_EXERCISE REQUIREMENTS_
Give back the whole listing word for word and skip each picture.

_EXERCISE DATA_
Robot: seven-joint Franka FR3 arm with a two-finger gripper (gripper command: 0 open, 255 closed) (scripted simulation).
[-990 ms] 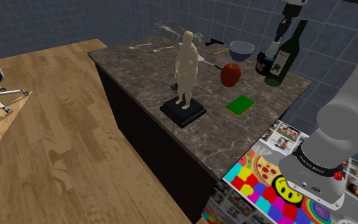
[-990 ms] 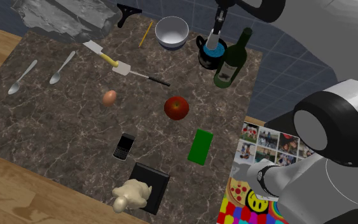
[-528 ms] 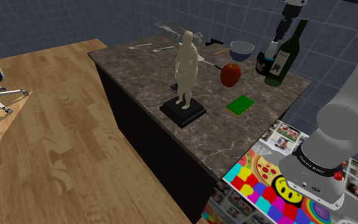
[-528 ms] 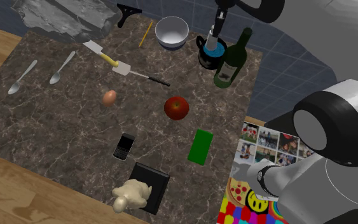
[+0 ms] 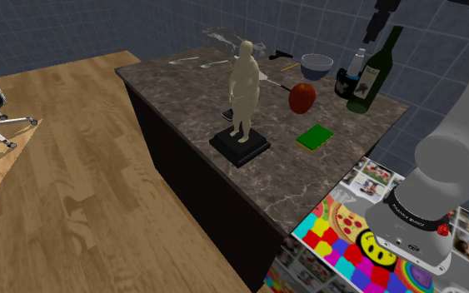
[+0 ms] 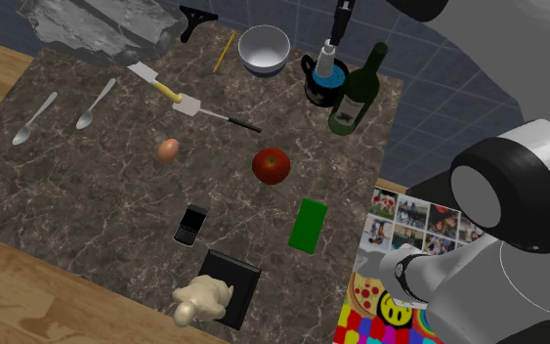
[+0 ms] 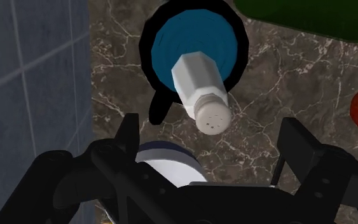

_TASK RESULT_
Robot: seven-joint Franka FR3 arm with a two-finger gripper (gripper command: 0 open, 255 closed) (scripted simulation).
[-990 ms] 
[-990 ms] 
[-528 ms] 
[-528 ms] 
[+0 ms] 
[+0 ms] 
[+0 ms] 

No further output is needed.